Keywords

1 Introduction

In the past few decades, computers have become a basic tool in people’s daily life. Programming is also required by all walks of life as an important skill. Therefore, more and more people choose to study computer science courses in colleges and universities [1]. Pair programming has been proved that students’ programming levels can be improved in programming courses [13, 14, 16]. In pair programming, two students coordinate to build codes by playing different roles, the driver is responsible for writing codes, and the navigator is responsible for finding errors and providing feedback. Periodic role switching allows pairs of programming students to share their ideas and collaborate in writing higher-quality programs [5, 17].

Previous studies have shown that there are many factors that have a significant impact on the effectiveness of pair programming [6, 8, 19], including whether students have been exposed to programming before and the differences between teachers’ pair programming methods. We have studied the correct rate and standard degree of codes written by students at different switching intervals in pair programming to explore the influence of different times on the effectiveness of pair programming.

2 Background

Pair programming is a programming technique in which two programmers, usually from the same workstation, work together on a task. With the rise of extreme programming [2], it has been widely used in professional applications for the first time and has since become a common programming method in the software industry. Two programmers work side by side in front of the same computer. One enters the code, while the other reviews every line of code he enters. The person who enters the code is called the “driver” and the person who reviews the code is called the “navigator”. Usually, two programmers switch roles regularly.

Pair programming, as a well-known learning programming strategy, has proved to be a more effective method than individual programming methods [7, 12, 20], so pair programming is also used as part of or in conjunction with various teaching methods [9, 15]. One advantage of pair programming is accessibility. Pair programming enables students who have just come into contact with programming to have confidence in programming, which essentially lowers the threshold for students to learn to program [4, 18].

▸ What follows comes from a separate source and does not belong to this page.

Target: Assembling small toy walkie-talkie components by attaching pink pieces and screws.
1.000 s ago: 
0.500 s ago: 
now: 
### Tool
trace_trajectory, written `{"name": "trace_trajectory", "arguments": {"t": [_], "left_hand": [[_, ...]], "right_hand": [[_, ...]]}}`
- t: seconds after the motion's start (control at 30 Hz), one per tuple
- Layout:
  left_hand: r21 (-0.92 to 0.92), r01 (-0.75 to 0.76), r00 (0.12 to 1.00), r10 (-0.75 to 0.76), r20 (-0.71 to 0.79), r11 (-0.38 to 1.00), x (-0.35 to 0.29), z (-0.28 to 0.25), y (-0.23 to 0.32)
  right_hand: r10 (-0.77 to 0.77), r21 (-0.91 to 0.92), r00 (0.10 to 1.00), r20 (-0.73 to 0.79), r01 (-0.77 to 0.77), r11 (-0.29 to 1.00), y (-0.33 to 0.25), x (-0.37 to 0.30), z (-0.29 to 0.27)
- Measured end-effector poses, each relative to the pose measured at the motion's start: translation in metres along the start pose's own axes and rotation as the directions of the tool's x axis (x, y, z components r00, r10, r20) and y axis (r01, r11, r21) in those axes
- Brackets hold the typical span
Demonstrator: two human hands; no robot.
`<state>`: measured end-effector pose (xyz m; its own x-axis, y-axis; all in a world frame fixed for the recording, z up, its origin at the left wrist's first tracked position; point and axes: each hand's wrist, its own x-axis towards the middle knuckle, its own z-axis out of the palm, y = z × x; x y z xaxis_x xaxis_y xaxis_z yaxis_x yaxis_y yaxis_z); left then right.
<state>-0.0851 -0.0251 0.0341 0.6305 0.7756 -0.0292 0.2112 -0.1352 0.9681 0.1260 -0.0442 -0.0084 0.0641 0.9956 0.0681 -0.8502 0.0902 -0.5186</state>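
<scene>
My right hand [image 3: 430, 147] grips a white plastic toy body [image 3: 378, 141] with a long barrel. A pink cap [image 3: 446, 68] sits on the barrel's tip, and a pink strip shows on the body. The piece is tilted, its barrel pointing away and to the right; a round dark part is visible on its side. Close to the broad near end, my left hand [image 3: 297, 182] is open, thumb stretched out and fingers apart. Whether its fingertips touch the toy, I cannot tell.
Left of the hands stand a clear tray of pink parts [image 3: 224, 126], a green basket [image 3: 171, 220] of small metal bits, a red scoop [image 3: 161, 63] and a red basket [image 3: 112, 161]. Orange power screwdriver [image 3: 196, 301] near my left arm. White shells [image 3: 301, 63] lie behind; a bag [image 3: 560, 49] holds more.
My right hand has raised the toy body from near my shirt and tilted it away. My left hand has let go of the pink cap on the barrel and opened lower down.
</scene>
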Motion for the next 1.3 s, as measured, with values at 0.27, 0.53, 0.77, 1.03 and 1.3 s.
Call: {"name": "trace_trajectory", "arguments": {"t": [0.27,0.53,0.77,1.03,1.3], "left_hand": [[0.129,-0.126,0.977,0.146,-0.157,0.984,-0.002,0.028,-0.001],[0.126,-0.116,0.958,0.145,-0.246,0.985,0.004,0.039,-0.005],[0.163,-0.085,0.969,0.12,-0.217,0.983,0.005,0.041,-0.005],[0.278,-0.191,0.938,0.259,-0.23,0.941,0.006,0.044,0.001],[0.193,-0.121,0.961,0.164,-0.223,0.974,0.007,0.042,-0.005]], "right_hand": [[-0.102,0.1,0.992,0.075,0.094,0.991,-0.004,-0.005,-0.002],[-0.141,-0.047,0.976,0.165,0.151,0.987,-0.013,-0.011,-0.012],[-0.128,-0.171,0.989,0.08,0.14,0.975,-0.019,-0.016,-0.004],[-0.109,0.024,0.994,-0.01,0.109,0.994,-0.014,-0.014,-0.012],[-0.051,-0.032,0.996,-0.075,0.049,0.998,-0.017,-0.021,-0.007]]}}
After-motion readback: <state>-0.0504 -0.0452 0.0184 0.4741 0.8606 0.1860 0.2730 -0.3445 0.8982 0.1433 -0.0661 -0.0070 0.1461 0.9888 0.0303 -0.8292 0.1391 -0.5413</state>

Under the educational background, there have been many kinds of research on pair programming, such as exploring the correlation between self-reporting preferences [10] and curriculum performance [3] and the core contributors in projects [11]. Pair programming also enables students to constantly check their views on programming and exchange learning strategies. This expands students’ learning programming strategies and helps to open up students’ thinking mode. However, the factors that affect pair programming are still largely unexplored, so this paper makes a quantitative analysis of the periodic switching interval of the two roles in pair programming.

3 Method

3.1 Experimental Design

The data for this study come from the Python programming introductory course of the Northeastern University of China in autumn 2019. Students have seven weeks of computer programming assignments throughout the semester. We selected the last four weeks of the semester to conduct pairing programming experiments to ensure that students have a certain programming foundation. Students can choose whether to do pair programming or not, and the matching partners of pair programming are chosen voluntarily. In the experiment, our class time is usually 120 min, and we provide 15 min, 20 min, and 30 min for students to switch drivers and navigators. Students can choose the role switching interval of their group and the role switching interval chosen by each group of students also remains the same, that is, the students use the same role switching interval in the whole process of the experiment. There are eight programming problems in the assignments arranged in four weeks. All students do not adopt pair programming in the first week, and the students in the next three weeks will carry out group pair programming. In the whole experiment, once random matching partners are selected, the matching partners of each student are fixed. Figure 1 shows the design pattern of the experiment. We counted the behavior records of the code submission of students in the online judge system, and the homework was only rated as passed or failed. In the following chapters, we also give a standard method to evaluate the normalization of code written by students.

Fig. 1.
figure 1

Design of experiments for comparing three different switching times in pair programming.

3.2 Data

The data in this study were collected by two methods: (1) Homework records submitted by students in the online judge system; (2) Voluntary Pair Programming Strategy Questionnaire. The homework records submitted by the students in the online judge system include the time the students completed, the number of exercises completed, and whether they passed the evaluation. The questionnaire includes questions about pair programming activities. A total of 102 students participated in the survey, of which 96 students were grouped into pairs for programming, with a total inclusion rate of 94.1%. We selected 12 pairs of students from three groups respectively and took the remaining 12 students who did not adopt pair programming as the control group for experiments. The information we got from the questionnaire is shown in Table 1.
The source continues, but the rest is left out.